A morte precoce, aos 25 anos, não atrapalhou a posteridade da obra do mais insubmisso dos surrealistas portugueses, incensado por nomes como Mário Cesariny de Vasconcelos (responsável pela primeira reunião antológica da sua poesia, em 1962), Luiz Pacheco (editor do referido volume) ou António José Forte.
Em Paris, onde viveu durante um curto período em 1949, António Maria Lisboa teve os primeiros contactos com a egiptologia ou o hinduísmo, que trouxeram à sua escrita uma dimensão esotérica incomum e incutiram-lhe um forte cunho de originalidade.
Com as obras libertas de direitos autorais, é de prever que possa haver alguma movimentação editorial em torno dos seus livros, mas, em bom rigor, a poesia do autor de “Ossóptico” nunca esteve afastada dos escaparates das livrarias.
Há dois anos, a Assírio e Alvim reuniu a criação poética de um autor que “deixou uma obra escassa mas nem por isso menos fulgurante”, como assinalou a editora.
Igualmente significativa foi a edição, em 2017, de “António Maria Lisboa, eterno amoroso”. O ensaio, da autoria da investigadora e poetisa Joana Lima, traça o intrincado itinerário pessoal e literário do poeta que lançou bases para correntes que só seriam exploradas após a sua morte.
“Formar e informar”
Há mais de uma década que as listas de autores portugueses em domínio público são divulgadas no início de cada ano. Se esse trabalho começou por resultar da ação dos investigadores Paula Simões e de Marcos Marado – inicialmente através da Associação Ensino Livre e depois em conjunto com a Associação Nacional de Software Livre –, desde 2022 passou a haver uma conjugação com a Wikimedia Portugal. A partir do ano passado, a Biblioteca Nacional também se juntou a esses esforços.
Para que a lista prime pelo maior rigor possível, os seus promotores fazem uma pesquisa exaustiva junto de bases de dados alargadas.
André Barbosa, da Wikimedia Portugal, explica ao JN que, após a publicação das listagens, há inúmeros procedimentos a adotar. “As listas são comparadas para verificar se faltam autores em alguma das bases de dados e trabalhadas no sentido de se desenvolver o máximo de informação sobre os autores e as obras”.
A 5 de janeiro, as instituições envolvidas comemoraram o Dia do Domínio Público com um conjunto alargado de iniciativas, que incluíram palestras e oficinas.
Uma das novidades foi a associação com a Wikimedia Espanha, que resultou numa maratona de autores ibéricos, promovendo a criação e tradução de textos das várias línguas nestes territórios.
De simples curiosidade, a efeméride tem adquirido uma importância crescente.

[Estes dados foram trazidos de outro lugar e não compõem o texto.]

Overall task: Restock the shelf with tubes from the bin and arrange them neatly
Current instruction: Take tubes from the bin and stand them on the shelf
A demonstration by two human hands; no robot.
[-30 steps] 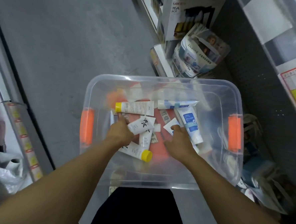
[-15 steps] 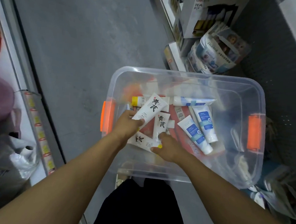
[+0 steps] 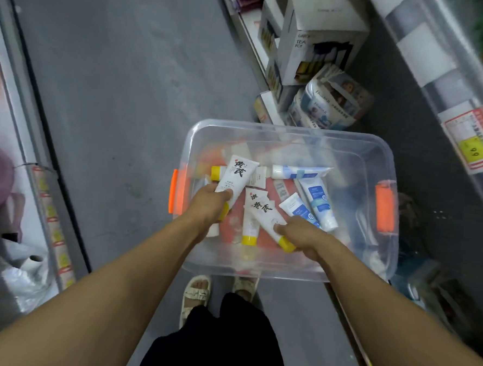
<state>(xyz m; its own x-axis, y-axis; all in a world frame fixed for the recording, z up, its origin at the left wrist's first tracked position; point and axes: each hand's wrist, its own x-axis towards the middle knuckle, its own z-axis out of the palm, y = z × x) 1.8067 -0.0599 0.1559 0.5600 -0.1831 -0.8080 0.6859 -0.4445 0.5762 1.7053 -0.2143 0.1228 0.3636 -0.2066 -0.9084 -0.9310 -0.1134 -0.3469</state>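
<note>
From the head camera, a clear plastic bin (image 3: pixel 294 131) with orange handles sits on the grey aisle floor (image 3: pixel 121 90), just ahead of the person's sandalled feet. The left hand (image 3: pixel 206 206) grips a white tube with black lettering (image 3: pixel 236 179) near its yellow cap end, with the crimped end pointing away. The right hand (image 3: pixel 302 237) pinches a second white, yellow-capped tube (image 3: pixel 269 217) low on its body. A third yellow-capped tube (image 3: pixel 250 225) lies between the hands on the bin's bottom. Three blue-and-white tubes (image 3: pixel 317 198) lie in the bin to the right of these. A shelf edge with a yellow price tag (image 3: pixel 476 143) runs along the right, with tea pot boxes (image 3: pixel 317 40) stacked beyond the bin.
</note>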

Junto dos meios mais técnicos, como bibliotecários e académicos, mas também para um público generalista. Quem também costuma estar atento a estas listas são os editores, para que possam estar a par dos novos autores incluídos. Só nos últimos anos, George Orwell, Knut Hamsun ou André Gide passaram a poder ser publicados livremente.
Apesar do maior interesse, André Barbosa observa que subsiste “um desconhecimento sobre as licenças livres no seu geral e o domínio público incluído”. Por isso, esta entidade filantrópica elege como principais campos de ação a formação e informação em licenças de conteúdo que possa ser usado livremente, as chamadas licenças abertas.